FEBS Lett. 2015 Nov 14;589(22):3354-61. doi: 10.1016/j.febslet.2015.08.030. Epub 2015 Aug 31.


The sensory epithelium of the mammalian inner ear contains two types of mechanosensory cells: inner (IHC) and outer hair cells (OHC). They both transduce mechanical force generated by sound waves into electrical signals. In their apical end, these cells possess a set of stereocilia representing the mechanosensing organelles. IHC are responsible for detecting sounds and transmitting the acoustic information to the brain by converting graded depolarization into trains of action potentials in auditory nerve fibers. OHC are responsible for the active mechanical amplification process that leads to the fine tuning and high sensitivity of the mammalian inner ear.
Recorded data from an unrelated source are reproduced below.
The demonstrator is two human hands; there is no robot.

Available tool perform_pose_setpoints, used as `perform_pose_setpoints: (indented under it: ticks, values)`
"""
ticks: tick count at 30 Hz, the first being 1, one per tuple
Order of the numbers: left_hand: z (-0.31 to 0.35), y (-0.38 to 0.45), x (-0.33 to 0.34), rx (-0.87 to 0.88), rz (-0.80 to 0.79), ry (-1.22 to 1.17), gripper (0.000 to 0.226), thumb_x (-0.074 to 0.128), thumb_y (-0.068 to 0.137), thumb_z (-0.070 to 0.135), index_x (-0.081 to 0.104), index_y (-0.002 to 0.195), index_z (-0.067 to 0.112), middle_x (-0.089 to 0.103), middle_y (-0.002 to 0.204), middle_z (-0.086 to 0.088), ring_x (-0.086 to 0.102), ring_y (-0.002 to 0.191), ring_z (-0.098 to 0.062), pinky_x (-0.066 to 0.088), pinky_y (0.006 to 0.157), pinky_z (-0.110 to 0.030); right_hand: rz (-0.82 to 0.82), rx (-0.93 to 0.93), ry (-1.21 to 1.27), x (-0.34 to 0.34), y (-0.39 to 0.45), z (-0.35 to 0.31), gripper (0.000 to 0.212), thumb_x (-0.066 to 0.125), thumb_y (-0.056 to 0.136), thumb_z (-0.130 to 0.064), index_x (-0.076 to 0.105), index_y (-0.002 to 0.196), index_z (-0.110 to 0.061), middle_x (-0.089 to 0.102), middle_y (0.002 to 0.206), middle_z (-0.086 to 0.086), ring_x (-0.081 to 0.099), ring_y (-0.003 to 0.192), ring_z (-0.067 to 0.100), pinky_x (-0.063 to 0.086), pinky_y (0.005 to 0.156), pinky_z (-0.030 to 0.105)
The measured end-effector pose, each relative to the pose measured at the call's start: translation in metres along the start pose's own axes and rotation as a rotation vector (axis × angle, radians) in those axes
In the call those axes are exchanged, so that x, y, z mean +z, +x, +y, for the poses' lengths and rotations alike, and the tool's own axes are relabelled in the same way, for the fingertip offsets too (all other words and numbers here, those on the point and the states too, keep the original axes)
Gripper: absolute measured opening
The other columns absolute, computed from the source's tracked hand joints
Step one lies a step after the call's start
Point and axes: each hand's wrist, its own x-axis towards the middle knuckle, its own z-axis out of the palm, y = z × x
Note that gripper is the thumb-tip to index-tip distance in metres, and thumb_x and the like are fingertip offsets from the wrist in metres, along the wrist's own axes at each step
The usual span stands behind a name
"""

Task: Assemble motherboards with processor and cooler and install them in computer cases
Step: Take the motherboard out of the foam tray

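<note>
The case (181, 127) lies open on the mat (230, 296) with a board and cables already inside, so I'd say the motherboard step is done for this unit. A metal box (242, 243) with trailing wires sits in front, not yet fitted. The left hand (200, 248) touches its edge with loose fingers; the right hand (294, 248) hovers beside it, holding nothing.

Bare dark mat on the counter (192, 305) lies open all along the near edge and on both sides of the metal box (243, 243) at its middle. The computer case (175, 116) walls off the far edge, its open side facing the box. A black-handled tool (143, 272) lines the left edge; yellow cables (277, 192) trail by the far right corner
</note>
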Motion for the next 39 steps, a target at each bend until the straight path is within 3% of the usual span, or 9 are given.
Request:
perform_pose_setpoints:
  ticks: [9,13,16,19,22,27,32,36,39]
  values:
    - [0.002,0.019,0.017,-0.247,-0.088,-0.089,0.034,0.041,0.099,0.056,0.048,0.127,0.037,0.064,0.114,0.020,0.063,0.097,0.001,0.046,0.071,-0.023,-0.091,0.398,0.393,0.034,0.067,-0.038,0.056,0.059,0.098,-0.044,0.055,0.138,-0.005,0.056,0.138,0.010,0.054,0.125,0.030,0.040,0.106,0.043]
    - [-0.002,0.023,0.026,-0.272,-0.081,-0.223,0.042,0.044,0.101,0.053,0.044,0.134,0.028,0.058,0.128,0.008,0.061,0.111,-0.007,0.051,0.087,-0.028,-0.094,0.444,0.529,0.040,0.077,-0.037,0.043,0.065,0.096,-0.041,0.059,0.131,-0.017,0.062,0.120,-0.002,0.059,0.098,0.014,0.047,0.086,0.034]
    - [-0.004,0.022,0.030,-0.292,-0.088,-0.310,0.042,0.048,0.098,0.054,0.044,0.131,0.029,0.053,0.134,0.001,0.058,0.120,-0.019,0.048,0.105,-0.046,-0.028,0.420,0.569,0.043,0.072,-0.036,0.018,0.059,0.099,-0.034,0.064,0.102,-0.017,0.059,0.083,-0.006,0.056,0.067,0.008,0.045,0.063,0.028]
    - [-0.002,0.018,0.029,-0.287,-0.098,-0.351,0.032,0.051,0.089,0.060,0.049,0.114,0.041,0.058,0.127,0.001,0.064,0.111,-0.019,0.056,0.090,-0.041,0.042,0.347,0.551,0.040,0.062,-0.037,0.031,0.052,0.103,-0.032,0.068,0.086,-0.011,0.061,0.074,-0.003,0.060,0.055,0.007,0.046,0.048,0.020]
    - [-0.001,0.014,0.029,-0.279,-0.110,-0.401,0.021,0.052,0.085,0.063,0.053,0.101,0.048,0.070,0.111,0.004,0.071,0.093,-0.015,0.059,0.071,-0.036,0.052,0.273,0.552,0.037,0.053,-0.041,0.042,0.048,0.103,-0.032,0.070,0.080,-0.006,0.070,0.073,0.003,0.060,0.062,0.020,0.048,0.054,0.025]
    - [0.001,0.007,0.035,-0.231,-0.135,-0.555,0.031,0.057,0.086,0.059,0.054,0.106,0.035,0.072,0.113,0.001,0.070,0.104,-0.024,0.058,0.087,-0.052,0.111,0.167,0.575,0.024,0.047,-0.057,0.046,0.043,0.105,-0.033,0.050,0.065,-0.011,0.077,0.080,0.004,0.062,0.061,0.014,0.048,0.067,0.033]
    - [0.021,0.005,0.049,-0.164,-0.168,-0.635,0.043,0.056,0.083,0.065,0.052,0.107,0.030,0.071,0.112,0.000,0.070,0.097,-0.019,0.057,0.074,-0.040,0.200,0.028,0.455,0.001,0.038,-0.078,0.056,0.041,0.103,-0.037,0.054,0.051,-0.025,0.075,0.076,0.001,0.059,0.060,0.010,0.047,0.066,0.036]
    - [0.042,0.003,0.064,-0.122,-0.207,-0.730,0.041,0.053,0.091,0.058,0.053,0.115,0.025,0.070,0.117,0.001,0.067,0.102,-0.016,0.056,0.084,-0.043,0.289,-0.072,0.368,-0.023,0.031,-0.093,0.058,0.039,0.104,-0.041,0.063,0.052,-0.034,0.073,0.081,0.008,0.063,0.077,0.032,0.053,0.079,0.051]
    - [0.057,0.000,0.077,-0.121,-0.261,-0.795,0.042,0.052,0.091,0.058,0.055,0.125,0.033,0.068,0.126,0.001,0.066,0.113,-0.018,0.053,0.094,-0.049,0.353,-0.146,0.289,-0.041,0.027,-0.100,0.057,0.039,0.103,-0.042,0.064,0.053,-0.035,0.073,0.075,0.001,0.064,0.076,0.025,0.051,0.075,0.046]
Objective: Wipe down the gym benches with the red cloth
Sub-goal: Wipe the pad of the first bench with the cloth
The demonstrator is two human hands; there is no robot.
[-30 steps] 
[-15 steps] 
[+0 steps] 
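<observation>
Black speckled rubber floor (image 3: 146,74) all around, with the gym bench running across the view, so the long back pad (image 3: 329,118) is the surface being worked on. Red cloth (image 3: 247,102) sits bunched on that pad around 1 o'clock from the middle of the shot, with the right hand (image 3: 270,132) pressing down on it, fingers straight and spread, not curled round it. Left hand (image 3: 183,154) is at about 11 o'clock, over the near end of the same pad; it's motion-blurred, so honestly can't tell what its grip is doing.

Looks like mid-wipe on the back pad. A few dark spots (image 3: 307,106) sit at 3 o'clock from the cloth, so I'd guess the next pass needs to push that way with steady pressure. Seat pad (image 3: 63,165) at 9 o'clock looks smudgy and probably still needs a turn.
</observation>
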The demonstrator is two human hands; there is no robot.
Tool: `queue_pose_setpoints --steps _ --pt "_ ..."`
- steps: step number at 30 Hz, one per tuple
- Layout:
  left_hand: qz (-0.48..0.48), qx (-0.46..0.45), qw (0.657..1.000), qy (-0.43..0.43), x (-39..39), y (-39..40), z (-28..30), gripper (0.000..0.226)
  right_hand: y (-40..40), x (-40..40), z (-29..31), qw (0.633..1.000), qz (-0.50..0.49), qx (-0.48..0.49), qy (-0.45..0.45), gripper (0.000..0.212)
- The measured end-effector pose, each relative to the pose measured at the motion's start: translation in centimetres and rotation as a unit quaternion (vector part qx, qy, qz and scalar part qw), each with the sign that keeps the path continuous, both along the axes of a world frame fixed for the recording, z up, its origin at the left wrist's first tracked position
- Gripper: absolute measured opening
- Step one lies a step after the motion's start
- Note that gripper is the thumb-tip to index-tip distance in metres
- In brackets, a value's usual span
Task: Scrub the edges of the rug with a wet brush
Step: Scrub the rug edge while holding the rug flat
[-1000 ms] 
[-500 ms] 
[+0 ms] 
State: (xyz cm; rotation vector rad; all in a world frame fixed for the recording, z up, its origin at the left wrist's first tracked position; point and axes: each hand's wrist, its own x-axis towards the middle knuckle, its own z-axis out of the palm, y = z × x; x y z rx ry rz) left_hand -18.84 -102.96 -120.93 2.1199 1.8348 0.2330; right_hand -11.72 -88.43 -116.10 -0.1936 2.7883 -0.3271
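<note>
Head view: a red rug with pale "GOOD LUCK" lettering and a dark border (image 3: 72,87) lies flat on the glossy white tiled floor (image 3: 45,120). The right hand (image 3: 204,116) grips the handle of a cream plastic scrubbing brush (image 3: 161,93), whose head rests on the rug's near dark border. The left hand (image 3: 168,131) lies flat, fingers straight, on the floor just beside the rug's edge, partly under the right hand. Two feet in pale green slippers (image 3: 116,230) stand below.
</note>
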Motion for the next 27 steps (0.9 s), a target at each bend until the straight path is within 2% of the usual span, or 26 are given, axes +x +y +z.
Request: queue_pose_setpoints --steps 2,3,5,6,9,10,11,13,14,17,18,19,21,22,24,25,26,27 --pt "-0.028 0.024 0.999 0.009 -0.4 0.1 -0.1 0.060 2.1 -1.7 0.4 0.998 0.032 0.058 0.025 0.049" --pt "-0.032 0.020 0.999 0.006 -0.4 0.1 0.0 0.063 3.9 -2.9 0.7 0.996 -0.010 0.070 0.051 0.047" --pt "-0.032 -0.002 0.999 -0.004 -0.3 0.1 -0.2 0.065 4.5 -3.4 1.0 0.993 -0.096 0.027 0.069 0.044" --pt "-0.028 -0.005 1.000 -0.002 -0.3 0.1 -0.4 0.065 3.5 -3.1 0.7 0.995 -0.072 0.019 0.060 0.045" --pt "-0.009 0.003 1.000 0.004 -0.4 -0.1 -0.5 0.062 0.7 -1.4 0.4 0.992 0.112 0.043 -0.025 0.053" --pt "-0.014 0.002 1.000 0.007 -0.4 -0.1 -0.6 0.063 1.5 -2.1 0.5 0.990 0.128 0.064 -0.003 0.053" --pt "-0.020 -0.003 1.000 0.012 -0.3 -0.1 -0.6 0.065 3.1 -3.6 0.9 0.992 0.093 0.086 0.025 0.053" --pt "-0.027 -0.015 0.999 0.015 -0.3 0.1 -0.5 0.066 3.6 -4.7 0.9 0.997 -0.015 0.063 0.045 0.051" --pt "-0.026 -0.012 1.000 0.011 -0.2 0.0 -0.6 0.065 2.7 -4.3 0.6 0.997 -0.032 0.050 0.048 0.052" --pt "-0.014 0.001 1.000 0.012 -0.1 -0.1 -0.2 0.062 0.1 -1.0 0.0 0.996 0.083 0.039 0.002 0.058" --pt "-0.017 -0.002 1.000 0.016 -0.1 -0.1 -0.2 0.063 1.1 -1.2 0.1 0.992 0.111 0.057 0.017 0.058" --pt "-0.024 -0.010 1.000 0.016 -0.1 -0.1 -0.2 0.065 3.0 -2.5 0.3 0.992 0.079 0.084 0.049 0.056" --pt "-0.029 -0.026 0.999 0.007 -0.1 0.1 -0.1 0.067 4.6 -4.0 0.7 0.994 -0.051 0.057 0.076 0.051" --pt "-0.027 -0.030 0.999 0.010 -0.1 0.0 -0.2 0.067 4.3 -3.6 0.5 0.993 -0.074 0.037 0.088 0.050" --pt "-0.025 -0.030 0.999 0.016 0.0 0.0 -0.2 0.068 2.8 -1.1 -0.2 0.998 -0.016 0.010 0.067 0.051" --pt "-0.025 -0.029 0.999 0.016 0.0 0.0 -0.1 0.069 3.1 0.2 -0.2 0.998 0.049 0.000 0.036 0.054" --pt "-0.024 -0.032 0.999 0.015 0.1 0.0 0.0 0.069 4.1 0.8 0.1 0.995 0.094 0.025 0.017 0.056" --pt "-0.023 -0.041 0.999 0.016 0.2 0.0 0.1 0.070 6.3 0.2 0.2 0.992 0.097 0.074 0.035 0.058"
This active amplification is the consequence of the ability of OHC to alter their cell length in response to changes in membrane potential, and is controlled by an efferent inhibitory innervation. Medial olivocochlear efferent fibers, originating in the brainstem, synapse directly at the base of OHC and release acetylcholine. A very special type of nicotinic receptor, assembled by α9α10 subunits, participates in this synapse. Here we review recent knowledge and the role of both afferent and efferent synapse in the inner ear.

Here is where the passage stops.